Health insurer Centene Corp said on Monday it is missing six hard drives containing the personal and health information of about 950,000 people.
The hard drives do not include any financial or payment details of customers, the company said.
It said it was conducting an internal search for the hard drives and believed the information has not been used inappropriately..
The missing data from the hard drives included the names, addresses, dates of birth, Social Security numbers, member identification numbers and health information of patients who received laboratory services between 2009 and 2015.
Centene said it has started to notify clients and would offer free credit and healthcare monitoring to those affected.
You now need to ask the question, why is this important to me? From the information provided by Centene, it appears that they believe the drives may have been misplaced and may still be in their possession, they just do not know where. The problem with this is just that they do not know. It also appears that the drives were not encrypted, had they been Centene would have included that information when they made their announcement. If the drives were properly encrypted, Centene would not have been obligated to make the announcement, they would not have been required to begin notification of any individuals, and they would not be obligated to offer free credit and healthcare monitoring services.

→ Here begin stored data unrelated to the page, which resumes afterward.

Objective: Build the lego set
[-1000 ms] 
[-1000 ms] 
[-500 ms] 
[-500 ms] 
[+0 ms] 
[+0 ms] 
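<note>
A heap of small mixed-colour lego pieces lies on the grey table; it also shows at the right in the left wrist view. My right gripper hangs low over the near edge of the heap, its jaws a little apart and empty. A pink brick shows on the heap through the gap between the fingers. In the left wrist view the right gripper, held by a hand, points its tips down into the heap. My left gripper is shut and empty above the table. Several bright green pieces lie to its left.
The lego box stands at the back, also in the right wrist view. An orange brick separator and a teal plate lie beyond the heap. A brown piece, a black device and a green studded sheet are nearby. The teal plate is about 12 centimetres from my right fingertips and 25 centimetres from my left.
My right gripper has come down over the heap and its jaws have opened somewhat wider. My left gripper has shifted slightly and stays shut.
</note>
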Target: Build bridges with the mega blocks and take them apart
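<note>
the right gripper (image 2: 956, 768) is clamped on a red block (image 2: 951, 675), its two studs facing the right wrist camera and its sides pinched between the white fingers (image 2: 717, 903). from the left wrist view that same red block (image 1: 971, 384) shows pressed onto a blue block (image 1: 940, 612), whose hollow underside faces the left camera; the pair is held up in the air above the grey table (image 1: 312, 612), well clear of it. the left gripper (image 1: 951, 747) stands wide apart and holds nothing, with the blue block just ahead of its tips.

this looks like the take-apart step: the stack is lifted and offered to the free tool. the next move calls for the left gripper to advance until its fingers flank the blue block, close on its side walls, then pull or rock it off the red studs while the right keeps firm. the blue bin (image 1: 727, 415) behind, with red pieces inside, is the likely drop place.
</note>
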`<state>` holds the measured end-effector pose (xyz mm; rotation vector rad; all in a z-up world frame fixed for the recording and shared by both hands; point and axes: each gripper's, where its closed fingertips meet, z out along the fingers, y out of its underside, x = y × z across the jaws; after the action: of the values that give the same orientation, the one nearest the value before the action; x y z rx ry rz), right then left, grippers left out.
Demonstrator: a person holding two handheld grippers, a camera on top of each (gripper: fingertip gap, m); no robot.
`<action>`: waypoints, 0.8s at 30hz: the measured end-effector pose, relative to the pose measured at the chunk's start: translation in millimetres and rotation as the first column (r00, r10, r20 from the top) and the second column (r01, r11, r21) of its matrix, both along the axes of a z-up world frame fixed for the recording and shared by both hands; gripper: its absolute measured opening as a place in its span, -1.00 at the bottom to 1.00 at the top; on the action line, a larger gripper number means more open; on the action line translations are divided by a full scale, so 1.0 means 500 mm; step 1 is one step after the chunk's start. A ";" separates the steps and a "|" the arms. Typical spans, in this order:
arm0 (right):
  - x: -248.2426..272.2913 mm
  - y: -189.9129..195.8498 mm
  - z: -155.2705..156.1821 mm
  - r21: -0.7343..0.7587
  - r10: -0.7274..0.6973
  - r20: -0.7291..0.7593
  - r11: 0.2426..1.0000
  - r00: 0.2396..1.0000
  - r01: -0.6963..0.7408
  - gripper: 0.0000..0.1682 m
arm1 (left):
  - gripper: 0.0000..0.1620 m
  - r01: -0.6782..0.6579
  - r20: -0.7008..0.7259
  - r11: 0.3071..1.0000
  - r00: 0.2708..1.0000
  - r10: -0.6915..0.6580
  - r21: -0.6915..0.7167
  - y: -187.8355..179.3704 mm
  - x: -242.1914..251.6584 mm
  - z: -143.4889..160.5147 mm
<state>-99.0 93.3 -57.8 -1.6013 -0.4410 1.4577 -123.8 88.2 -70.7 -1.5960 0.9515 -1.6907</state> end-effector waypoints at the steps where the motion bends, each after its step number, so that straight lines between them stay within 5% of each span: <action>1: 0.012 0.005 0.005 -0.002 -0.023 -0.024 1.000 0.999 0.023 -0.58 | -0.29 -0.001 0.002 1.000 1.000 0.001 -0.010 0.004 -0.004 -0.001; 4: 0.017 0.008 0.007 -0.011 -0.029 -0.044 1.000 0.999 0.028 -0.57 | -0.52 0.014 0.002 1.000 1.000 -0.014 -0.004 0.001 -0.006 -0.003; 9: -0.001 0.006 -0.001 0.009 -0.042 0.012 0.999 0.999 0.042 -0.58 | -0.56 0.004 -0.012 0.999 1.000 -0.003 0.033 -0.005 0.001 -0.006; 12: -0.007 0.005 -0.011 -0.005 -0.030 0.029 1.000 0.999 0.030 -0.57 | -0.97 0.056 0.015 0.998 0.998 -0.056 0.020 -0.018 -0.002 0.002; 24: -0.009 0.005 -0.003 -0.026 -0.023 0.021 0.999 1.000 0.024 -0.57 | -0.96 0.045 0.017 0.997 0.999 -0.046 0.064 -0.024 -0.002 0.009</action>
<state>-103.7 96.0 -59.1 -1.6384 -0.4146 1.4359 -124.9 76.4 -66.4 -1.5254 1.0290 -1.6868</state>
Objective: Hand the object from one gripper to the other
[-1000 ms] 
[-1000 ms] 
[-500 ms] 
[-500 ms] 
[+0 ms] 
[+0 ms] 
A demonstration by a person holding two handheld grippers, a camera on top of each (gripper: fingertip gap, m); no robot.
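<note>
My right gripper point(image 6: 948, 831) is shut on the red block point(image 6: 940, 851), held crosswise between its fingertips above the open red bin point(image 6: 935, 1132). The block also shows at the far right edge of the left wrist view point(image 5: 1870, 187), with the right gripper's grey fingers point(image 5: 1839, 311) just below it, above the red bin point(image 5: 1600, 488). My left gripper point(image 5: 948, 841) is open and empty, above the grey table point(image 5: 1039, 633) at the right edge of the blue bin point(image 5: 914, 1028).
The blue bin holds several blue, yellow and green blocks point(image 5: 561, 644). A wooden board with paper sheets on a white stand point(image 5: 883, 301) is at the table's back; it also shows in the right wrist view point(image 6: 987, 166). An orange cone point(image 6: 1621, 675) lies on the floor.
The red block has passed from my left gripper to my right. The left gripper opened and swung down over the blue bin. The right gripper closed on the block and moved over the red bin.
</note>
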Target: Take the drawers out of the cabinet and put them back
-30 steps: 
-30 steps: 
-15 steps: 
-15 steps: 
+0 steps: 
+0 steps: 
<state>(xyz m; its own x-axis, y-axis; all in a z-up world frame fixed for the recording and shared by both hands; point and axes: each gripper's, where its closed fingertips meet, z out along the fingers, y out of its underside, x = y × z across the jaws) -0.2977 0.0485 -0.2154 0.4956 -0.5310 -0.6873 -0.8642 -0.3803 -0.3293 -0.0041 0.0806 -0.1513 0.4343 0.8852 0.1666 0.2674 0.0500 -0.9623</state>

The moral of this story is that ALL drives must be encrypted, this includes removable hard drives, thumb drives and all devices that may contain patient data. Simply losing track of one of these devices when they are not encrypted can result in your practice having to go the many of the steps related to breach notification. In this case 950,000 patients are potentially impacted, but the threshold for the required breach notification process is 1 patient, and if 500 or more are impacted you are required to report this to a news outlet.